> _WHAT YOU NEED TO DO_
A bare number is the expected answer: the count of lines in the data holding "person".

> _RECORDS TO PROCESS_
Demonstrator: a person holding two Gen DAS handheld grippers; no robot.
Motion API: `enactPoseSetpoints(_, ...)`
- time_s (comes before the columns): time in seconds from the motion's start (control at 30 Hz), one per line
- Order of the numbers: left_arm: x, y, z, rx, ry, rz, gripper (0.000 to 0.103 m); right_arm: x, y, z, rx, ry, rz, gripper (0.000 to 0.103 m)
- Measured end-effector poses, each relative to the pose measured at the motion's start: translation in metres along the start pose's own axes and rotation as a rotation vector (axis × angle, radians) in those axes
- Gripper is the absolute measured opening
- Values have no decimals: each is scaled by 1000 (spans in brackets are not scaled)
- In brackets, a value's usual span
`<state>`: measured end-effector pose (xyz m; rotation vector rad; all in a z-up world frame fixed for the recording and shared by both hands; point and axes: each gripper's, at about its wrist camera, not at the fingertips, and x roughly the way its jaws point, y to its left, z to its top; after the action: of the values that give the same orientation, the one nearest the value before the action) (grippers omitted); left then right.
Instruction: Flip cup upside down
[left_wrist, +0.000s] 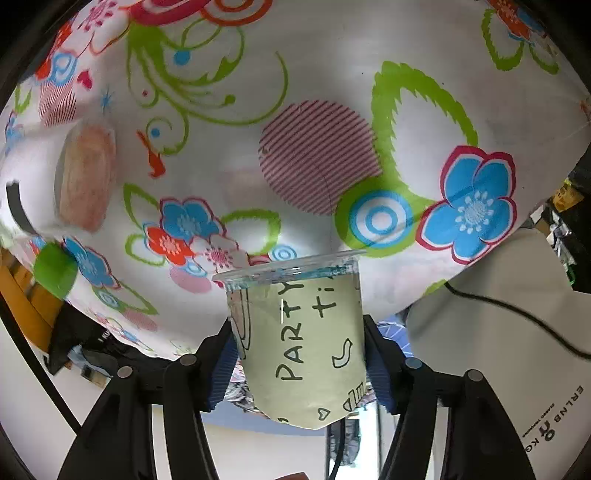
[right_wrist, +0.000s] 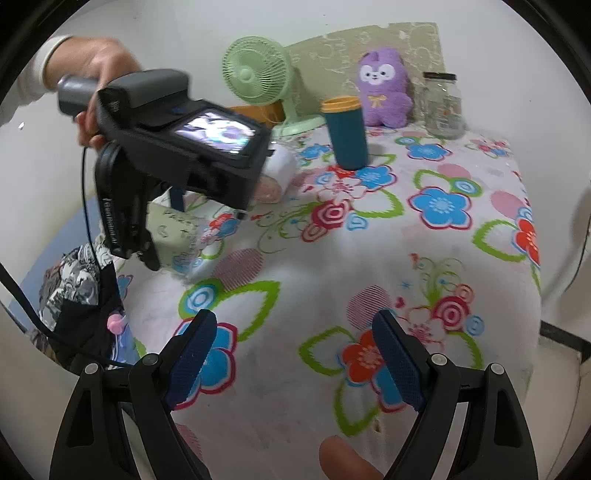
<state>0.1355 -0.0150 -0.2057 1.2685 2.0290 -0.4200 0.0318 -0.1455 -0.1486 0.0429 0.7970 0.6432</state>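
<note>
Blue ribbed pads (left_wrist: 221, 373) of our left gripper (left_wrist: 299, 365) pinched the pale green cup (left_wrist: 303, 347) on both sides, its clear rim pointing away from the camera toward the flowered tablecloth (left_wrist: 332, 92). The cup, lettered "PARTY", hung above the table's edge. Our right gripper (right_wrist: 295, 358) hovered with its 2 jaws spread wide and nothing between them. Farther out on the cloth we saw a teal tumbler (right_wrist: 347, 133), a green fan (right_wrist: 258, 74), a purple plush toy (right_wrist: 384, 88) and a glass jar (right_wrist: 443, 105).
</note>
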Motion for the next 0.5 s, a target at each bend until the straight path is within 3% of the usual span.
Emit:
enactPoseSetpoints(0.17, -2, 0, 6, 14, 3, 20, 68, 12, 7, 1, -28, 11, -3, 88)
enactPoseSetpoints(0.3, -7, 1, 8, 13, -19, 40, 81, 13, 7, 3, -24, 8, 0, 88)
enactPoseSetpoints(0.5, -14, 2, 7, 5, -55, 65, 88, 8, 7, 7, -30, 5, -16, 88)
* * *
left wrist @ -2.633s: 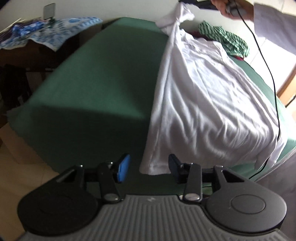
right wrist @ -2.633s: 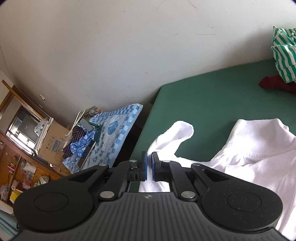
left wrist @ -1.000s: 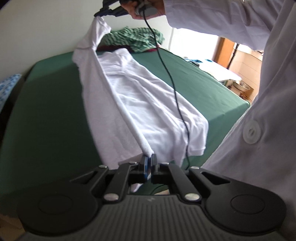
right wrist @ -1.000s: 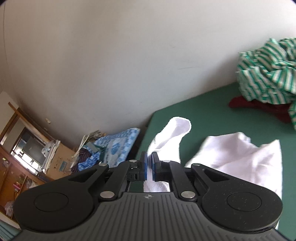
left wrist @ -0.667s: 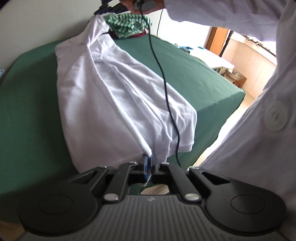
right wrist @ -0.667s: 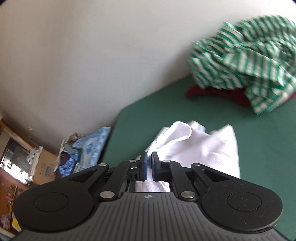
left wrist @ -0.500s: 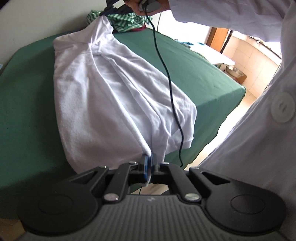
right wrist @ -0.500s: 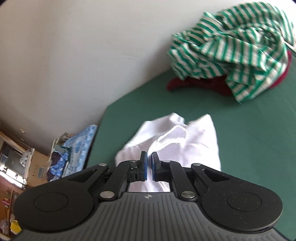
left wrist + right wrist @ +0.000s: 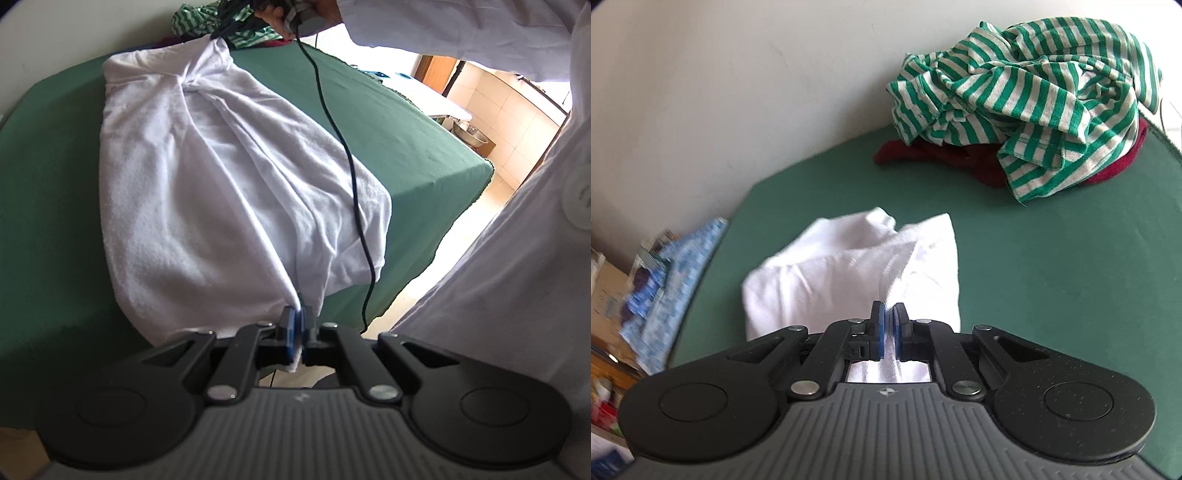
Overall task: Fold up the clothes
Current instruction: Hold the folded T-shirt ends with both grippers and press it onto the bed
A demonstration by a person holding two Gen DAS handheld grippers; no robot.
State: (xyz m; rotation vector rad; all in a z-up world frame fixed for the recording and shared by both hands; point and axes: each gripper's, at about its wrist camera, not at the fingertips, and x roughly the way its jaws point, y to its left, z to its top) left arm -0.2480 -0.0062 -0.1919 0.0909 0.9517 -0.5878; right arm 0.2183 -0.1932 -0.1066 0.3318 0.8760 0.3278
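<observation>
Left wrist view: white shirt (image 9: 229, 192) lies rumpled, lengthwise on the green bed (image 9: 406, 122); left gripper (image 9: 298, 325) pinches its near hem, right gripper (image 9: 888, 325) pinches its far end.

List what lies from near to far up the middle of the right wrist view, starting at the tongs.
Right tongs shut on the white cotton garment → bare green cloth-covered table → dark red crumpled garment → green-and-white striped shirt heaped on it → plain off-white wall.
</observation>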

> _ANSWER BELOW_
2